Artinya, pasal yang dimohonkan diuji
tersebut adalah inkonstitusional jika syarat yang ditetapkan oleh MK tidak
dipenuhi. Dengan demikian pasal yang dimohonkan diuji tersebut pada saat
putusan dibacakan adalah inkonstitusional dan akan menjadi konstitusional
apabila syarat sebagaimana ditetapkan oleh MK dipenuhi oleh addresaat putusan
MK.
Contoh Putusan MK Konstitusional Bersyarat dan Putusan MK
Inkonstitusional Bersyarat
Putusan konstitusional bersyarat adalah
pertama kali dimuat pada bagian amar Putusan MK No. 10/PUU-VI/2008 tanggal
1 Juli 2008 tentang pengujian Pasal 12 huruf c UU 10/2008. MK dalam amar
putusannya menyatakan pasal a
quo tetap konstitusional sepanjang dimaknai memuat syarat
domisili di provinsi yang akan diwakilinya.

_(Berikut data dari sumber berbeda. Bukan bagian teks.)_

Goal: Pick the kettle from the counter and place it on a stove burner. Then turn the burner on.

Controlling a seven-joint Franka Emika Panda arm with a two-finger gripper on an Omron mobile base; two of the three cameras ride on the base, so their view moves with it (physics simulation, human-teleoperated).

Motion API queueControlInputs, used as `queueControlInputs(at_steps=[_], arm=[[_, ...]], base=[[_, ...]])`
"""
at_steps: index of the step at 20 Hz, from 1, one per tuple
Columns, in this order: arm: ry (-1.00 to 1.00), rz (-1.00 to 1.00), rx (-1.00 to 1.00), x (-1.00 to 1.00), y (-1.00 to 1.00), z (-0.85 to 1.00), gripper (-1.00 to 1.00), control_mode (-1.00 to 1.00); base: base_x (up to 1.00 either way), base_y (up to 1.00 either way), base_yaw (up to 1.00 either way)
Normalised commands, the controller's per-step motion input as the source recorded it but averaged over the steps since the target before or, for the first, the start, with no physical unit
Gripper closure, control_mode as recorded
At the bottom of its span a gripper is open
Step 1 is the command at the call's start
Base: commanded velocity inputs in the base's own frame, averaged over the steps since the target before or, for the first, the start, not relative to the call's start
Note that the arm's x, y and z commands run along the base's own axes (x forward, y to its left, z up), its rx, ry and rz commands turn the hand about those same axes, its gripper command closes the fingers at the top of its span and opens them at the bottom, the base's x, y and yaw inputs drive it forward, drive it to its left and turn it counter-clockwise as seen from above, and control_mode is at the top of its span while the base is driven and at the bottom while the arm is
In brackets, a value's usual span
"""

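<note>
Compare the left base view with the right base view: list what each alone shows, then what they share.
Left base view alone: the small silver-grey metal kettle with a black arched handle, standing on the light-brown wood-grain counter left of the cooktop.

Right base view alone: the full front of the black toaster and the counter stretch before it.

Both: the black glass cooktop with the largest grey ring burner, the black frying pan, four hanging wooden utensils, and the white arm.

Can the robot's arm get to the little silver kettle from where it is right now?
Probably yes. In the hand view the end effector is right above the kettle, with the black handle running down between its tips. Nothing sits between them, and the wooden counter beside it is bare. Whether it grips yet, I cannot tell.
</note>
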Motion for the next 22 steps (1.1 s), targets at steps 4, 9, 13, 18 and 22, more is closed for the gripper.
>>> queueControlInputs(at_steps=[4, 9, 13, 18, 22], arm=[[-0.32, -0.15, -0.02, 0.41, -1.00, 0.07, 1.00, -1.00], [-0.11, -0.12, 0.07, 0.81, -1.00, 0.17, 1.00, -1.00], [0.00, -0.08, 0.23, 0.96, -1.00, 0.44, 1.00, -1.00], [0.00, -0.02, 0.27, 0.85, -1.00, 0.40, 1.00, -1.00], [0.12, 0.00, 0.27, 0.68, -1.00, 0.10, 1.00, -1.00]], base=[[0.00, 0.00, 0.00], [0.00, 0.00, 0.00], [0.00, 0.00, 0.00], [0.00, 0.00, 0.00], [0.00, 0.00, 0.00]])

Kemudian, putusan inkonstitusional
bersyarat pertama kali dipraktikkan oleh MK dalam Putusan MK No. 4/PUU-VII/2009 tanggal
24 Maret 2009 tentang pengujian Pasal 12 huruf g dan Pasal 50 ayat (1) huruf g
UU 10/2008 dan Pasal 58 huruf f UU 12/2008. MK berpendapat
bahwa pemberlakuan pasal-pasal tersebut melanggar asas persamaan di hadapan
hukum (equality before the law),
melanggar hak untuk memperoleh kesempatan yang sama dalam pemerintahan
sebagaimana diatur dalam ketentuan Pasal 28D ayat (1) dan ayat (3) UUD 1945.
Oleh karena itu, dalam amar putusannya MK menyatakan bahwa pasal tersebut bertentangan dengan UUD 1945 secara bersyarat dan tidak mempunyai kekuatan hukum mengikat sepanjang tidak memenuhi syarat-syarat sebagai berikut: (i) tidak berlaku untuk jabatan yang dipilih (elected officials); (ii) berlaku terbatas jangka waktunya hanya selama 5 (lima) hari sejak terpidana selesai menjalani hukumannya; (iii) dikecualikan bagi mantan terpidana yang secara terbuka dan jujur mengemukakan kepada publik bahwa yang bersangkutan narapidana; (iv) bukan sebagai pelaku kejahatan yang berulang-ulang.